İnsanlar her konuda hep haklı çıkmak isterler, bu genel bir kuraldır. Pek çok insanın aksine ben şu sıradaki temel kabullerim yüzünden haksız çıkmayı arzu ediyorum.
Sonuçta burada genellikle siyasi yorum yapıyor, siyaset alanında yer alan kişiler ve kurumlarla ilgili görüşlerimi paylaşıyorum. Değindiğim konular arasında duruma dair değerlendirmeler olduğu kadar gelecekle ilgili beklentilerim de var. Çoğu olumsuz bu beklentilerimin. Olumsuz değerlendirmelerde haksız çıkmak istemem bu sebeple ülkenin yararına. Siyasetçinin yanlışı hepimiz için en azından zararlı, bazen de felaket oluyor çünkü.

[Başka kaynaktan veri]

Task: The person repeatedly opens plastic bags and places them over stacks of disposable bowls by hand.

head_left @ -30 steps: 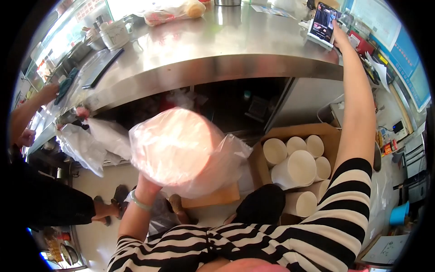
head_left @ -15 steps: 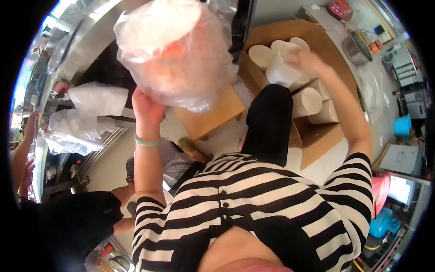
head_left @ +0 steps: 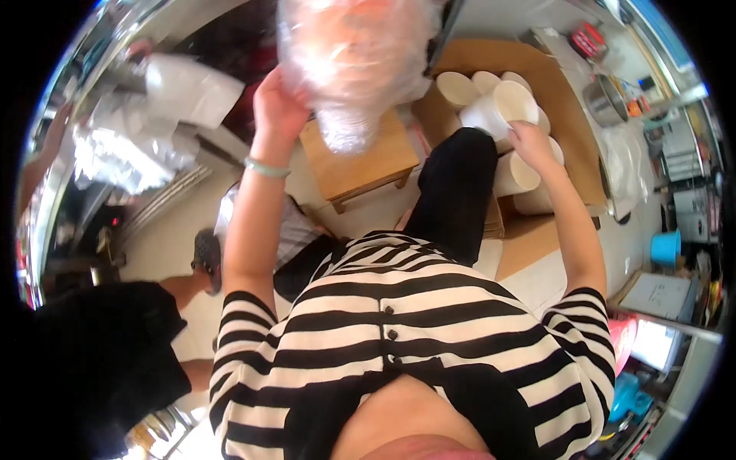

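A clear plastic bag with pale and orange round contents hangs at the top of the view; what the contents are cannot be made out. My left hand is closed on the bag's left side, its fingers partly hidden behind the plastic. On the right, my right hand grips the rim of a white paper tub, tilted with its round end up. That tub lies over other white tubs in an open cardboard box.
Below the bag stands a small wooden stool. White plastic bags lie on a counter at left. A co-worker's dark-clothed leg and sandal are at lower left. A metal pot and blue bucket stand at right.
The bag and my left hand have moved up and to the right in view. My right hand has gone from above the tub stack to its near rim, and the stack has tilted.
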Motion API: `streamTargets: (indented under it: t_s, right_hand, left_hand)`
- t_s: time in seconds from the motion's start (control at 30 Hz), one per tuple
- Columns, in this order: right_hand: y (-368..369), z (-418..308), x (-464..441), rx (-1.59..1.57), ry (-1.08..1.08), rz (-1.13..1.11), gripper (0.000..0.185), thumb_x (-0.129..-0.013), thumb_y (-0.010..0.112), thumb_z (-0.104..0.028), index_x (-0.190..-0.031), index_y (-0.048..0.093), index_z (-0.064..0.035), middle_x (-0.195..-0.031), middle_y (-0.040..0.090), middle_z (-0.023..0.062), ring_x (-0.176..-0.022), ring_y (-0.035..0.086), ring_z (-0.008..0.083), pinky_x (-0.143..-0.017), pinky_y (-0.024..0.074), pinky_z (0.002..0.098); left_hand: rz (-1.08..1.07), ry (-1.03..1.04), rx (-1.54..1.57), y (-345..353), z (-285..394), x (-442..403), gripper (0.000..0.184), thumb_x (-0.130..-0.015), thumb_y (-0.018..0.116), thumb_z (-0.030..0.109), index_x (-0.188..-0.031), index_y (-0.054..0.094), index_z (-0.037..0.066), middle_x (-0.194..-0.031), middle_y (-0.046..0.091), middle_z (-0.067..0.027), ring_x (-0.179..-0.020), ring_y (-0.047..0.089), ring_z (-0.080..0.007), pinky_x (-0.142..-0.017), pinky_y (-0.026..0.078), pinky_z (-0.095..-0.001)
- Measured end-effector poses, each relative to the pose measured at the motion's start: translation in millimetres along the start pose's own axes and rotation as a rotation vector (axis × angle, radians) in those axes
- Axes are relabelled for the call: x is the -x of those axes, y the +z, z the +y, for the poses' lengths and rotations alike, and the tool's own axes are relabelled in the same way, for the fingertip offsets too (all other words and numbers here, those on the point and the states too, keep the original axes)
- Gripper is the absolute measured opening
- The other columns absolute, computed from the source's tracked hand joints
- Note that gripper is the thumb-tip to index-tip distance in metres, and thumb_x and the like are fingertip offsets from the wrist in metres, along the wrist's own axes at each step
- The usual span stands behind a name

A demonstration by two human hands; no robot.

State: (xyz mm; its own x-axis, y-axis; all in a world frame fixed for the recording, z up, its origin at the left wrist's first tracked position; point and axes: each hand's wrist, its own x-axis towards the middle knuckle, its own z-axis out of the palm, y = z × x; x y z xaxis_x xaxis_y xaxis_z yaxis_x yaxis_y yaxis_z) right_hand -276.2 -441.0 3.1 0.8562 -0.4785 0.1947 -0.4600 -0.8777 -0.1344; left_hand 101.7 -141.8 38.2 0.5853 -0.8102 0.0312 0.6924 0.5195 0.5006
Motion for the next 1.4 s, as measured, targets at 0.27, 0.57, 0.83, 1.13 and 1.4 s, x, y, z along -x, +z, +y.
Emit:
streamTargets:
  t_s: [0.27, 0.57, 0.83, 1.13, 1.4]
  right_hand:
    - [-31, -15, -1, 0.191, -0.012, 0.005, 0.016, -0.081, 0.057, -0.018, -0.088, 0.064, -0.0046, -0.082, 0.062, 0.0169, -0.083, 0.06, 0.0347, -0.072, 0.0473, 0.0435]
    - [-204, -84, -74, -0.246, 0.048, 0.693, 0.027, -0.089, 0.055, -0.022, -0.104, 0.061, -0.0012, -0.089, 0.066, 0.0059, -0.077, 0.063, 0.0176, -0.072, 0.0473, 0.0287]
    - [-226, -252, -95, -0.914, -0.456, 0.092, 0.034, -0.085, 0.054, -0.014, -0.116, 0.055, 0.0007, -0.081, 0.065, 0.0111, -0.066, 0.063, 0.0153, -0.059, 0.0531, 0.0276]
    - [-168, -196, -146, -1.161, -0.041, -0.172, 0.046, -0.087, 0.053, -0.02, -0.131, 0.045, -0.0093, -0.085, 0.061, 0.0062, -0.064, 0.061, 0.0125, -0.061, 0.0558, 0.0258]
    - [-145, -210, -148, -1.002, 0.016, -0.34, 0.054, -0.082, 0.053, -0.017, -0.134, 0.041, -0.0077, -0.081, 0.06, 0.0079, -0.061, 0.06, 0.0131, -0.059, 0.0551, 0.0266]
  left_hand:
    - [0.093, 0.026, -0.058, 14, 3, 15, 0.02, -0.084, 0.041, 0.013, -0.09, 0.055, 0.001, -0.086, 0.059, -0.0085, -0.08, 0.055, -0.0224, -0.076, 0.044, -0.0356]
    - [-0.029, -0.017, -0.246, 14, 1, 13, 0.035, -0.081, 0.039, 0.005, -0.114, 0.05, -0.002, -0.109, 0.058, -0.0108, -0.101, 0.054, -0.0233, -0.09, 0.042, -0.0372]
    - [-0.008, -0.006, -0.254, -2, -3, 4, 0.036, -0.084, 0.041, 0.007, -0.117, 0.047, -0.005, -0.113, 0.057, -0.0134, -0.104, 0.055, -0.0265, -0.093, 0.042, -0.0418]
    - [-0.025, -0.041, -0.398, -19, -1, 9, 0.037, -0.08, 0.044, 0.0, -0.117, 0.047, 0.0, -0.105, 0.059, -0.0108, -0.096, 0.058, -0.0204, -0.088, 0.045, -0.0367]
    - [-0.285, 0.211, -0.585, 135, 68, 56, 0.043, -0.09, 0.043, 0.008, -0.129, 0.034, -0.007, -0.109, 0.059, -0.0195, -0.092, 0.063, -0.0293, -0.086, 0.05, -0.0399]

[Birinci dünya savaşı patladığında, ülkenin çıkarı o savaşa bulaşmamak iken pek az kişi devleti yöneten İttihatçı kadronun ülkeyi savaşa sokmak için fırsat kolladığını fark etmiş, fark edenlerden daha azı da bunu değerlendirme konusu yapmıştı. O az sayıda yorumcunun da, sonuçlara bakarak, sonradan, “Keşke haksız çıksaydım” dediğine eminim.]
Bir yanlış karar örneği
Geçen Mart ayı sonunda (31 Mart 2019) yapılan yerel seçimde iktidar partisinin önemli belediyeleri kaybetmesi, özellikle İstanbul’da tekrarlanan seçimde (23 Haziran 2019) büyük bir yenilgi tatması, pek çok kişiyi son birkaç yıldır izlenen politikalardan vazgeçileceği umuduna sevketti. Hemen herkes, “AK Parti kendini yenileyecek, vatandaşa ters gelen uygulamalardan vazgeçecek, demokrasinin tıkanmış görünen kanallarını genişletecek, yine yeni yeniden açılımlar başlatacak” diye düşünmeye başladı.
AK Parti içerisinden “AK Parti ömrünü doldurdu; yenilenmiş bir AK Parti’ye değil yeni bir AK Parti’ye acilen ihtiyaç var” sesleri hem de “Reise ölümüne bağlıyım” diyenlerden çıkmaya başladı.